Charlie se cruzó de brazos y le dijo:

—¿Y bien? Me has hablado del drama de Emma y Paul.

—Esos tres niños no se están muriendo —dijo Bob, enrollando la gomita alrededor de los extremos del brezo.

—El pueblo entero los está buscando.

Bob la miró, repentinamente serio.

—Eso no lo sabía —dijo.

Y mostró al perro el rudimentario frisbee que había hecho con el hermoso brezo antes de lanzarlo lejos. El retriever salió corriendo a buscarlo.

—Bob...

—Charlie.

Ella le miró con suspicacia.

—¿Cómo sabes cómo me llamo?

El joven le dio la espalda y siguió caminando. Charlie hizo un ademán de disgusto con los brazos, ¿por que él tenía la desconcertante costumbre de irse en cuanto le hacía una pregunta especialmente interesante? Una vez más, le siguió en busca de su respuesta, que, como esperaba, le llegó en cuanto lo alcanzó de nuevo:

—Eres la amiga de Cory, la hermana de Jade.

—¿Conoces a Cory?

—Conozco a Jade. Y sabes, puede que yo no sepa exactamente dónde están esos tres críos, pero él sí y nos lo va a decir —dijo Bob, y miró al golden retriever, que regresaba muy contento con el frisbee magenta en la boca.

Charlie observó primero al can, luego a Bob, que ahora no centraba su atención en ella, sino a algo detrás de ella. Se volvió y vio que el joven la había guiado, en una trayectoria semicircular, hasta una loma, desde la que se podía tener mejor vista de lo que pasaba en la aldea: No podía oír su voz desde allí, pero sí ver a Papa Sam y a sus atentos seguidores, a la señora con la antorcha y a los dos hombres atados sobre la gran pira, que ahora estaba encendida.

De nuevo, Charlie acusó una profunda angustia e impotencia, y también enfado.

—Eso no es justicia —empezó a decir—, eso es venganza y no debemos permitirlo...

—No pasa nada —dijo Bob, tranquilamente, a su lado.

—¿Qué? ¿Cómo puedes decir que...?

Él le señaló el cielo con los ojos, y Charlie vio lo muy encapotado que el techo del mundo se había puesto.

De repente, sonó un trueno espantoso. Al segundo, un chaparrón se desparramó con una furia tal que en tiempo récord apagó el fuego y empapó la madera y a toda la gente que allí se encontraba.
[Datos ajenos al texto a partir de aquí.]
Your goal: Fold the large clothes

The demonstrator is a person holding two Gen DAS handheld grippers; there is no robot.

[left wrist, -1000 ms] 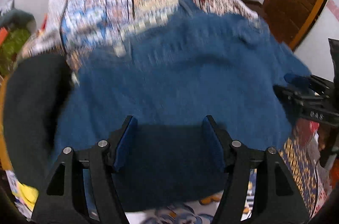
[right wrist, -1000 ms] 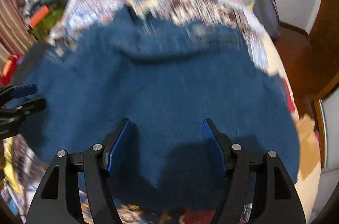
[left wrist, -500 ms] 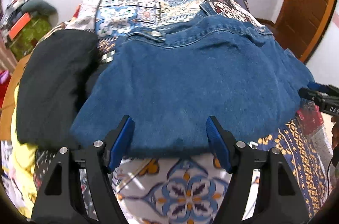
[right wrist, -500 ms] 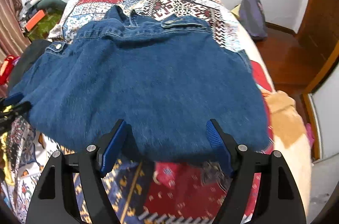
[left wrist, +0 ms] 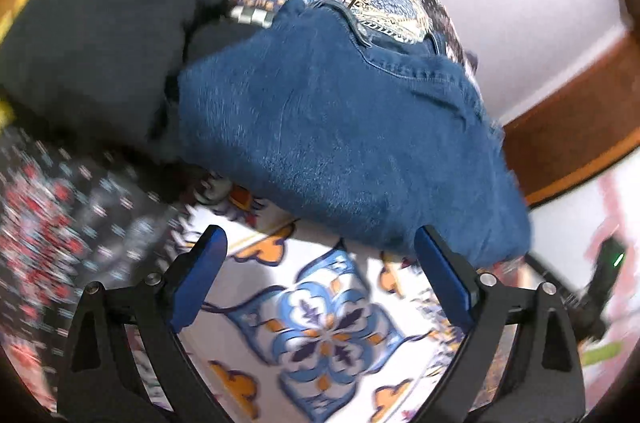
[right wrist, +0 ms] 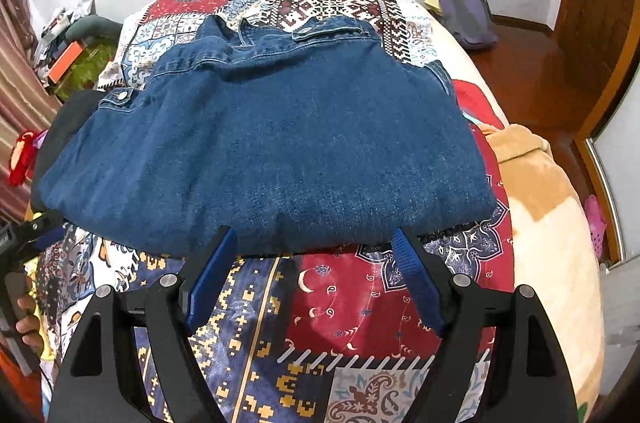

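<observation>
A folded blue denim jacket (right wrist: 280,143) lies flat on the patchwork bedspread (right wrist: 360,303), collar and buttoned tabs at its far edge. My right gripper (right wrist: 314,237) is open just short of the jacket's near edge, with nothing between its fingers. In the tilted, blurred left wrist view the jacket (left wrist: 340,135) runs up to the right. My left gripper (left wrist: 320,239) hovers over the bedspread (left wrist: 320,335) by the jacket's near left corner, jaws opening wide and empty. The left gripper (right wrist: 24,231) also shows at the left edge of the right wrist view.
A black garment (left wrist: 100,35) lies against the jacket's left side. A beige blanket (right wrist: 536,207) drapes the bed's right edge. A purple bag (right wrist: 464,7) sits on the wooden floor by the wall. Clutter (right wrist: 68,55) is piled beyond the bed's far left corner.
Both grippers drew back off the jacket, from over the denim to over the bedspread at its near edge. The left gripper rolled, shifted left and spread its jaws wider.
</observation>
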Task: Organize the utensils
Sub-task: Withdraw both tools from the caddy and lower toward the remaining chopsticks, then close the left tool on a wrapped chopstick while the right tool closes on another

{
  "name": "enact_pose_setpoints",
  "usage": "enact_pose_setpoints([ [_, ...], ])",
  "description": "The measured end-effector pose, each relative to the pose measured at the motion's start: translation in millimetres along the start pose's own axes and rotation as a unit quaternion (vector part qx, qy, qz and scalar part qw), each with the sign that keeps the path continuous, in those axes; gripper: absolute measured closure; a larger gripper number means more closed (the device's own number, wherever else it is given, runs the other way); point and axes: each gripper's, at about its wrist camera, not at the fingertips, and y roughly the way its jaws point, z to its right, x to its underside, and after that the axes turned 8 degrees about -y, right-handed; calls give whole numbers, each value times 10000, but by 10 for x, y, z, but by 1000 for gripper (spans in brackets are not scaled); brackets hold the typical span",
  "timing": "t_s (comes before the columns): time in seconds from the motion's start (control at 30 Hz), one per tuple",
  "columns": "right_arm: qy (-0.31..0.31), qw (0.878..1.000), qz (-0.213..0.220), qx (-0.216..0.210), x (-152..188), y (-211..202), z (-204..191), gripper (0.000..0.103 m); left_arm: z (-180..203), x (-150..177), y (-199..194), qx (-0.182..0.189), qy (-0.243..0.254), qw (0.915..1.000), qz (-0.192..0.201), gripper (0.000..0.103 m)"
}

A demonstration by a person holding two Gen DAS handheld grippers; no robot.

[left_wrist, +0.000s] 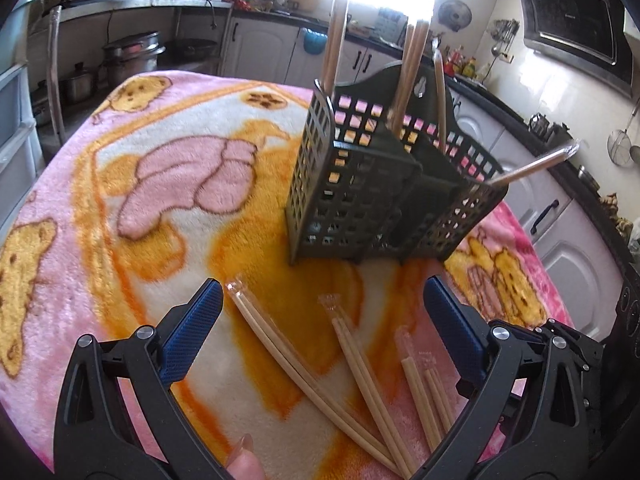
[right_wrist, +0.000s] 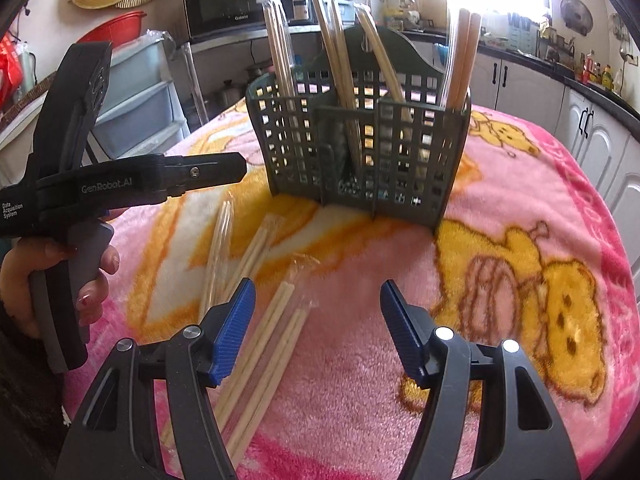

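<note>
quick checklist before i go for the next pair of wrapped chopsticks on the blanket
1. Left gripper jaws open, nothing between the pads: ok.
2. Right gripper jaws open and empty: ok.
3. Loose chopstick pairs in reach: ok, three wrapped pairs lie on the blanket just ahead of the left gripper.
4. Pairs apart enough to take one alone: not ok, their near ends crowd together in the left wrist view.
5. Green utensil basket upright on the blanket: ok.
6. Room in the basket: cannot tell; several pairs already stand in it, and one leans out over the side.
</note>
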Motion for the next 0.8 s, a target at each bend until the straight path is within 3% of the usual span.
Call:
enact_pose_setpoints([
  [0.3,39,9994,-329,-84,67,138,-24,44,-24,85,196,11,-8,9992,-396,11],
  [0.47,209,9980,-545,-241,101,241,22,57,-39,113,310,174,-83,9976,-669,33],
  [0.53,281,9973,-620,-287,115,285,28,62,-44,121,331,184,-83,9974,-695,36],
  [0.63,303,9970,-656,-277,124,307,33,64,-55,115,348,256,-102,9965,-792,50],
  [0.8,309,9969,-678,-263,122,310,47,67,-33,152,390,311,-87,9954,-901,61],
])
La inmensa mayoría corrió a ponerse a cubierto. Varias personas se lanzaron a rescatar las prendas tendidas en las cuerdas, si bien ya era tarde para salvarlas del diluvio repentino.

Sorprendida, Charlie giró la cabeza hacia Bob, que le dirigía una mirada pícara bajo la lluvia desaforada.

—Ya te lo he dicho —dijo él entonces, con resignación—. Los que paramos aquí somos perdedores, tenemos mala suerte. Lo que intentamos o no sale, o nos sale mal.

El aguacero no arreciaba y también ellos echaron a correr en busca de un lugar donde guarecerse.